Data block:
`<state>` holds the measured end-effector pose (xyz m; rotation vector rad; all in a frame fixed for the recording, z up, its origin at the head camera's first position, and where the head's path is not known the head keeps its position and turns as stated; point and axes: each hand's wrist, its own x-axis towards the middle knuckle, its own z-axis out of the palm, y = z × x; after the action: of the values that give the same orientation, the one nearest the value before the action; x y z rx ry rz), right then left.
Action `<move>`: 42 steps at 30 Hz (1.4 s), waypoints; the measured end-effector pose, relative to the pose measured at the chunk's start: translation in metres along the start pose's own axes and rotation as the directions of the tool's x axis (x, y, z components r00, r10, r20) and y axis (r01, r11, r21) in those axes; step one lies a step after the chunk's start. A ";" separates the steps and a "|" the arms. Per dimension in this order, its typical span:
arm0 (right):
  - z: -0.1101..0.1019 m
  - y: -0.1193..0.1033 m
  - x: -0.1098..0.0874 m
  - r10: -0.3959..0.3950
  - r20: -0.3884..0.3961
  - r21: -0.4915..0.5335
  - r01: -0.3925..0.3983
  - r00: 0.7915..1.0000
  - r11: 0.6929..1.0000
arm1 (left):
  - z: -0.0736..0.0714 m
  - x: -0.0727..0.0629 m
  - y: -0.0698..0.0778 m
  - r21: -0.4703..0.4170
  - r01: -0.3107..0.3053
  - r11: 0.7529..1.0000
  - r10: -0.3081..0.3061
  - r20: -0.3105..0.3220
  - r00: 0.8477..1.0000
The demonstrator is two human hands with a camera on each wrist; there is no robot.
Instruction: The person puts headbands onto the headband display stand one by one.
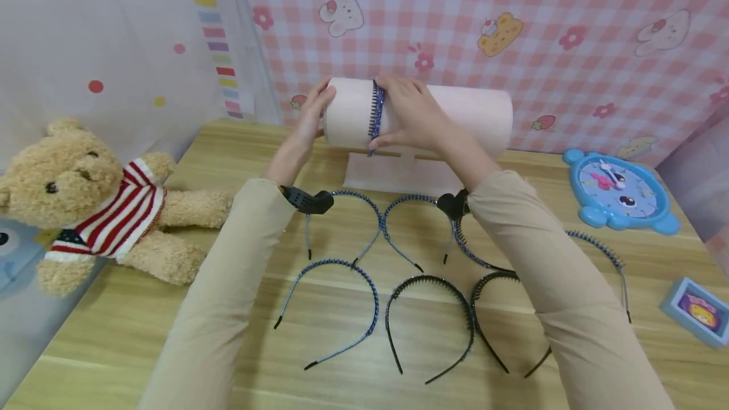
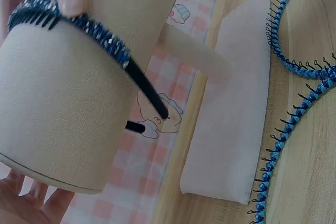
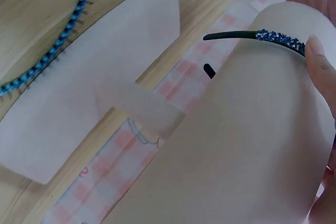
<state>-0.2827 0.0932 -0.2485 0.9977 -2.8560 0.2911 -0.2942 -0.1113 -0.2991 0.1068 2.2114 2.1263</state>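
Observation:
A pale fabric-covered cylinder (image 1: 469, 109) lies sideways on a stand with a flat base (image 1: 370, 173). Around it sits a dark toothed headband (image 1: 376, 112) with sparkling blue stones; its black ends stick out below the cylinder in the left wrist view. My right hand (image 1: 412, 112) grips this headband from above, thumb (image 3: 317, 56) on the stones in the right wrist view and fingers over the top. My left hand (image 1: 307, 116) steadies the cylinder's left end, fingers (image 2: 39, 192) lying against that end. The stones partly vanish under my right hand.
Several braided blue and black headbands, such as a blue one (image 1: 373, 296) and a black one (image 1: 469, 321), lie on the wooden table (image 1: 319, 391). A teddy bear (image 1: 114, 207) sits left. A blue clock (image 1: 621, 192) and a small blue frame (image 1: 697, 312) lie right.

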 end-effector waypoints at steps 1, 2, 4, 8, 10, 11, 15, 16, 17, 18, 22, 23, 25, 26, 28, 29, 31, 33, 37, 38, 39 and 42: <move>0.001 -0.002 0.001 0.001 0.003 -0.004 -0.001 1.000 1.000 | 0.000 0.000 0.000 0.003 0.001 1.000 -0.001 0.000 1.000; 0.001 -0.003 0.003 0.000 0.004 -0.007 0.000 1.000 1.000 | 0.000 0.000 0.000 0.006 0.001 1.000 -0.001 0.000 1.000; 0.002 -0.007 0.006 -0.006 0.000 -0.009 0.006 1.000 1.000 | 0.001 0.000 -0.001 0.008 0.000 1.000 0.000 0.003 1.000; 0.004 -0.014 0.011 -0.017 -0.006 -0.014 0.017 1.000 1.000 | 0.002 -0.001 -0.001 0.004 -0.005 1.000 0.005 0.011 1.000; 0.005 -0.016 0.013 -0.023 -0.007 -0.021 0.023 1.000 1.000 | 0.003 -0.002 0.000 0.001 -0.007 1.000 0.007 0.013 1.000; 0.005 -0.018 0.014 -0.026 -0.006 -0.028 0.025 1.000 0.999 | 0.003 -0.002 0.000 -0.001 -0.007 1.000 0.007 0.013 1.000; 0.008 -0.022 0.016 -0.036 -0.006 -0.052 0.036 0.999 0.998 | 0.004 -0.003 -0.001 0.000 -0.007 1.000 0.007 0.012 1.000; 0.009 -0.023 0.017 -0.039 -0.008 -0.058 0.039 0.999 0.998 | 0.004 -0.003 -0.001 0.000 -0.006 1.000 0.006 0.011 1.000; 0.009 -0.025 0.017 -0.040 -0.007 -0.065 0.040 0.999 0.997 | 0.004 -0.003 -0.002 -0.001 -0.005 1.000 0.005 0.009 1.000; 0.010 -0.026 0.018 -0.041 -0.004 -0.069 0.040 0.999 0.997 | 0.004 -0.003 -0.002 -0.001 -0.003 1.000 0.003 0.007 1.000; 0.013 -0.031 0.021 -0.037 0.008 -0.095 0.038 0.999 0.995 | 0.004 -0.004 -0.003 0.008 -0.002 1.000 0.002 0.006 1.000; 0.014 -0.032 0.021 -0.034 0.014 -0.102 0.035 0.999 0.994 | 0.003 -0.004 -0.003 0.010 -0.002 1.000 0.002 0.006 1.000; 0.015 -0.034 0.022 -0.029 0.019 -0.110 0.031 0.999 0.994 | 0.003 -0.004 -0.004 0.013 -0.003 1.000 0.003 0.008 1.000; 0.016 -0.034 0.022 -0.030 0.019 -0.108 0.032 0.999 0.994 | 0.003 -0.004 -0.004 0.011 -0.002 1.000 0.002 0.009 1.000; 0.017 -0.035 0.022 -0.031 0.018 -0.111 0.033 0.999 0.993 | 0.003 -0.004 -0.005 0.004 -0.001 1.000 0.001 0.007 1.000; 0.018 -0.035 0.022 -0.029 0.022 -0.117 0.031 0.999 0.993 | 0.003 -0.004 -0.005 0.002 0.001 1.000 -0.001 0.008 1.000; 0.019 -0.035 0.022 -0.028 0.021 -0.126 0.030 0.999 0.992 | 0.004 -0.003 -0.006 -0.003 0.003 1.000 -0.003 0.010 1.000; 0.020 -0.035 0.023 -0.026 0.023 -0.146 0.029 0.999 0.989 | 0.004 -0.002 -0.006 -0.002 0.003 1.000 -0.003 0.012 1.000; 0.021 -0.034 0.022 -0.019 0.035 -0.169 0.025 0.999 0.985 | 0.004 0.000 -0.004 0.011 0.004 1.000 -0.005 0.021 1.000; 0.021 -0.033 0.022 -0.015 0.040 -0.173 0.022 0.999 0.985 | 0.005 0.001 -0.004 0.014 0.005 1.000 -0.005 0.025 1.000; 0.021 -0.033 0.021 -0.009 0.047 -0.174 0.017 0.999 0.985 | 0.006 0.002 -0.004 0.019 0.007 1.000 -0.007 0.030 1.000; 0.019 -0.028 0.016 0.010 0.040 -0.161 -0.003 0.999 0.987 | 0.007 0.004 -0.003 0.023 0.014 1.000 -0.015 0.041 0.999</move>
<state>-0.2783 0.0576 -0.2599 0.9738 -2.8640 0.0392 -0.2975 -0.1041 -0.3028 0.1334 2.2075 2.0723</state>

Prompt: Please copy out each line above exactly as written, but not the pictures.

Expected answer:
`<state>` holds the measured end-effector pose (xyz m; rotation vector rad; all in a frame fixed for the recording, z up, its origin at the head camera's first position, and where the head's path is not known the head keeps its position and turns as stated; point and axes: each hand's wrist, its own x-axis towards the middle knuckle, its own z-axis out of the palm, y = z × x; after the action: of the values that give the same orientation, the one nearest the value before the action; x y z rx ry rz), right then left.
Action `<move>`: 42 steps at 30 Hz (1.4 s), waypoints; the measured end-effector pose, relative to the pose measured at the chunk's start: translation in metres along the start pose's own axes and rotation as the directions of the tool's x axis (x, y, z components r00, r10, r20) and y axis (r01, r11, r21) in those axes; step one lies a step after the chunk's start. A ";" separates the steps and a "|" the arms. Per dimension in this order, its typical span:
arm0 (right):
  - z: -0.1101..0.1019 m
  - y: -0.1193..0.1033 m
  - x: -0.1098..0.0874 m
  - r10: -0.3959..0.3950
  - r20: -0.3884..0.3961
  - r21: -0.4915..0.5335
  - r01: -0.3925..0.3983
  - r00: 0.7915..1.0000
  - r11: 0.6929..1.0000
arm1 (left):
  - z: -0.0736..0.0714 m
  - x: -0.0727..0.0629 m
  - y: -0.0698..0.0778 m
  - r21: -0.4703..0.4170
  - r01: -0.3107..0.3053
  - r11: 0.7529..1.0000
  - r10: -0.3081..0.3061
  - r20: -0.3105..0.3220
  - r00: 0.8477..1.0000
The demonstrator is two human hands with a camera on each wrist; there is no robot.
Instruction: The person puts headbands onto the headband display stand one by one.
<state>-0.2827 0.0932 -0.2485 0.9977 -2.8560 0.2911 -0.2942 -0.1113 -0.2991 0.1068 2.2114 2.1263</state>
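Observation:
A pale fabric-covered cylinder (image 1: 469, 109) lies sideways on a stand with a flat base (image 1: 370, 173). Around it sits a dark toothed headband (image 1: 376, 112) with sparkling blue stones; its black ends stick out below the cylinder in the left wrist view. My right hand (image 1: 412, 112) grips this headband from above, thumb (image 3: 317, 56) on the stones in the right wrist view and fingers over the top. My left hand (image 1: 307, 116) steadies the cylinder's left end, fingers (image 2: 39, 192) lying against that end. The stones partly vanish under my right hand.
Several braided blue and black headbands, such as a blue one (image 1: 373, 296) and a black one (image 1: 469, 321), lie on the wooden table (image 1: 319, 391). A teddy bear (image 1: 114, 207) sits left. A blue clock (image 1: 621, 192) and a small blue frame (image 1: 697, 312) lie right.
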
 end-effector waypoints at steps 1, 2, 4, 8, 10, 11, 15, 16, 17, 18, 22, 23, 25, 26, 28, 29, 31, 33, 37, 38, 39 and 42: <move>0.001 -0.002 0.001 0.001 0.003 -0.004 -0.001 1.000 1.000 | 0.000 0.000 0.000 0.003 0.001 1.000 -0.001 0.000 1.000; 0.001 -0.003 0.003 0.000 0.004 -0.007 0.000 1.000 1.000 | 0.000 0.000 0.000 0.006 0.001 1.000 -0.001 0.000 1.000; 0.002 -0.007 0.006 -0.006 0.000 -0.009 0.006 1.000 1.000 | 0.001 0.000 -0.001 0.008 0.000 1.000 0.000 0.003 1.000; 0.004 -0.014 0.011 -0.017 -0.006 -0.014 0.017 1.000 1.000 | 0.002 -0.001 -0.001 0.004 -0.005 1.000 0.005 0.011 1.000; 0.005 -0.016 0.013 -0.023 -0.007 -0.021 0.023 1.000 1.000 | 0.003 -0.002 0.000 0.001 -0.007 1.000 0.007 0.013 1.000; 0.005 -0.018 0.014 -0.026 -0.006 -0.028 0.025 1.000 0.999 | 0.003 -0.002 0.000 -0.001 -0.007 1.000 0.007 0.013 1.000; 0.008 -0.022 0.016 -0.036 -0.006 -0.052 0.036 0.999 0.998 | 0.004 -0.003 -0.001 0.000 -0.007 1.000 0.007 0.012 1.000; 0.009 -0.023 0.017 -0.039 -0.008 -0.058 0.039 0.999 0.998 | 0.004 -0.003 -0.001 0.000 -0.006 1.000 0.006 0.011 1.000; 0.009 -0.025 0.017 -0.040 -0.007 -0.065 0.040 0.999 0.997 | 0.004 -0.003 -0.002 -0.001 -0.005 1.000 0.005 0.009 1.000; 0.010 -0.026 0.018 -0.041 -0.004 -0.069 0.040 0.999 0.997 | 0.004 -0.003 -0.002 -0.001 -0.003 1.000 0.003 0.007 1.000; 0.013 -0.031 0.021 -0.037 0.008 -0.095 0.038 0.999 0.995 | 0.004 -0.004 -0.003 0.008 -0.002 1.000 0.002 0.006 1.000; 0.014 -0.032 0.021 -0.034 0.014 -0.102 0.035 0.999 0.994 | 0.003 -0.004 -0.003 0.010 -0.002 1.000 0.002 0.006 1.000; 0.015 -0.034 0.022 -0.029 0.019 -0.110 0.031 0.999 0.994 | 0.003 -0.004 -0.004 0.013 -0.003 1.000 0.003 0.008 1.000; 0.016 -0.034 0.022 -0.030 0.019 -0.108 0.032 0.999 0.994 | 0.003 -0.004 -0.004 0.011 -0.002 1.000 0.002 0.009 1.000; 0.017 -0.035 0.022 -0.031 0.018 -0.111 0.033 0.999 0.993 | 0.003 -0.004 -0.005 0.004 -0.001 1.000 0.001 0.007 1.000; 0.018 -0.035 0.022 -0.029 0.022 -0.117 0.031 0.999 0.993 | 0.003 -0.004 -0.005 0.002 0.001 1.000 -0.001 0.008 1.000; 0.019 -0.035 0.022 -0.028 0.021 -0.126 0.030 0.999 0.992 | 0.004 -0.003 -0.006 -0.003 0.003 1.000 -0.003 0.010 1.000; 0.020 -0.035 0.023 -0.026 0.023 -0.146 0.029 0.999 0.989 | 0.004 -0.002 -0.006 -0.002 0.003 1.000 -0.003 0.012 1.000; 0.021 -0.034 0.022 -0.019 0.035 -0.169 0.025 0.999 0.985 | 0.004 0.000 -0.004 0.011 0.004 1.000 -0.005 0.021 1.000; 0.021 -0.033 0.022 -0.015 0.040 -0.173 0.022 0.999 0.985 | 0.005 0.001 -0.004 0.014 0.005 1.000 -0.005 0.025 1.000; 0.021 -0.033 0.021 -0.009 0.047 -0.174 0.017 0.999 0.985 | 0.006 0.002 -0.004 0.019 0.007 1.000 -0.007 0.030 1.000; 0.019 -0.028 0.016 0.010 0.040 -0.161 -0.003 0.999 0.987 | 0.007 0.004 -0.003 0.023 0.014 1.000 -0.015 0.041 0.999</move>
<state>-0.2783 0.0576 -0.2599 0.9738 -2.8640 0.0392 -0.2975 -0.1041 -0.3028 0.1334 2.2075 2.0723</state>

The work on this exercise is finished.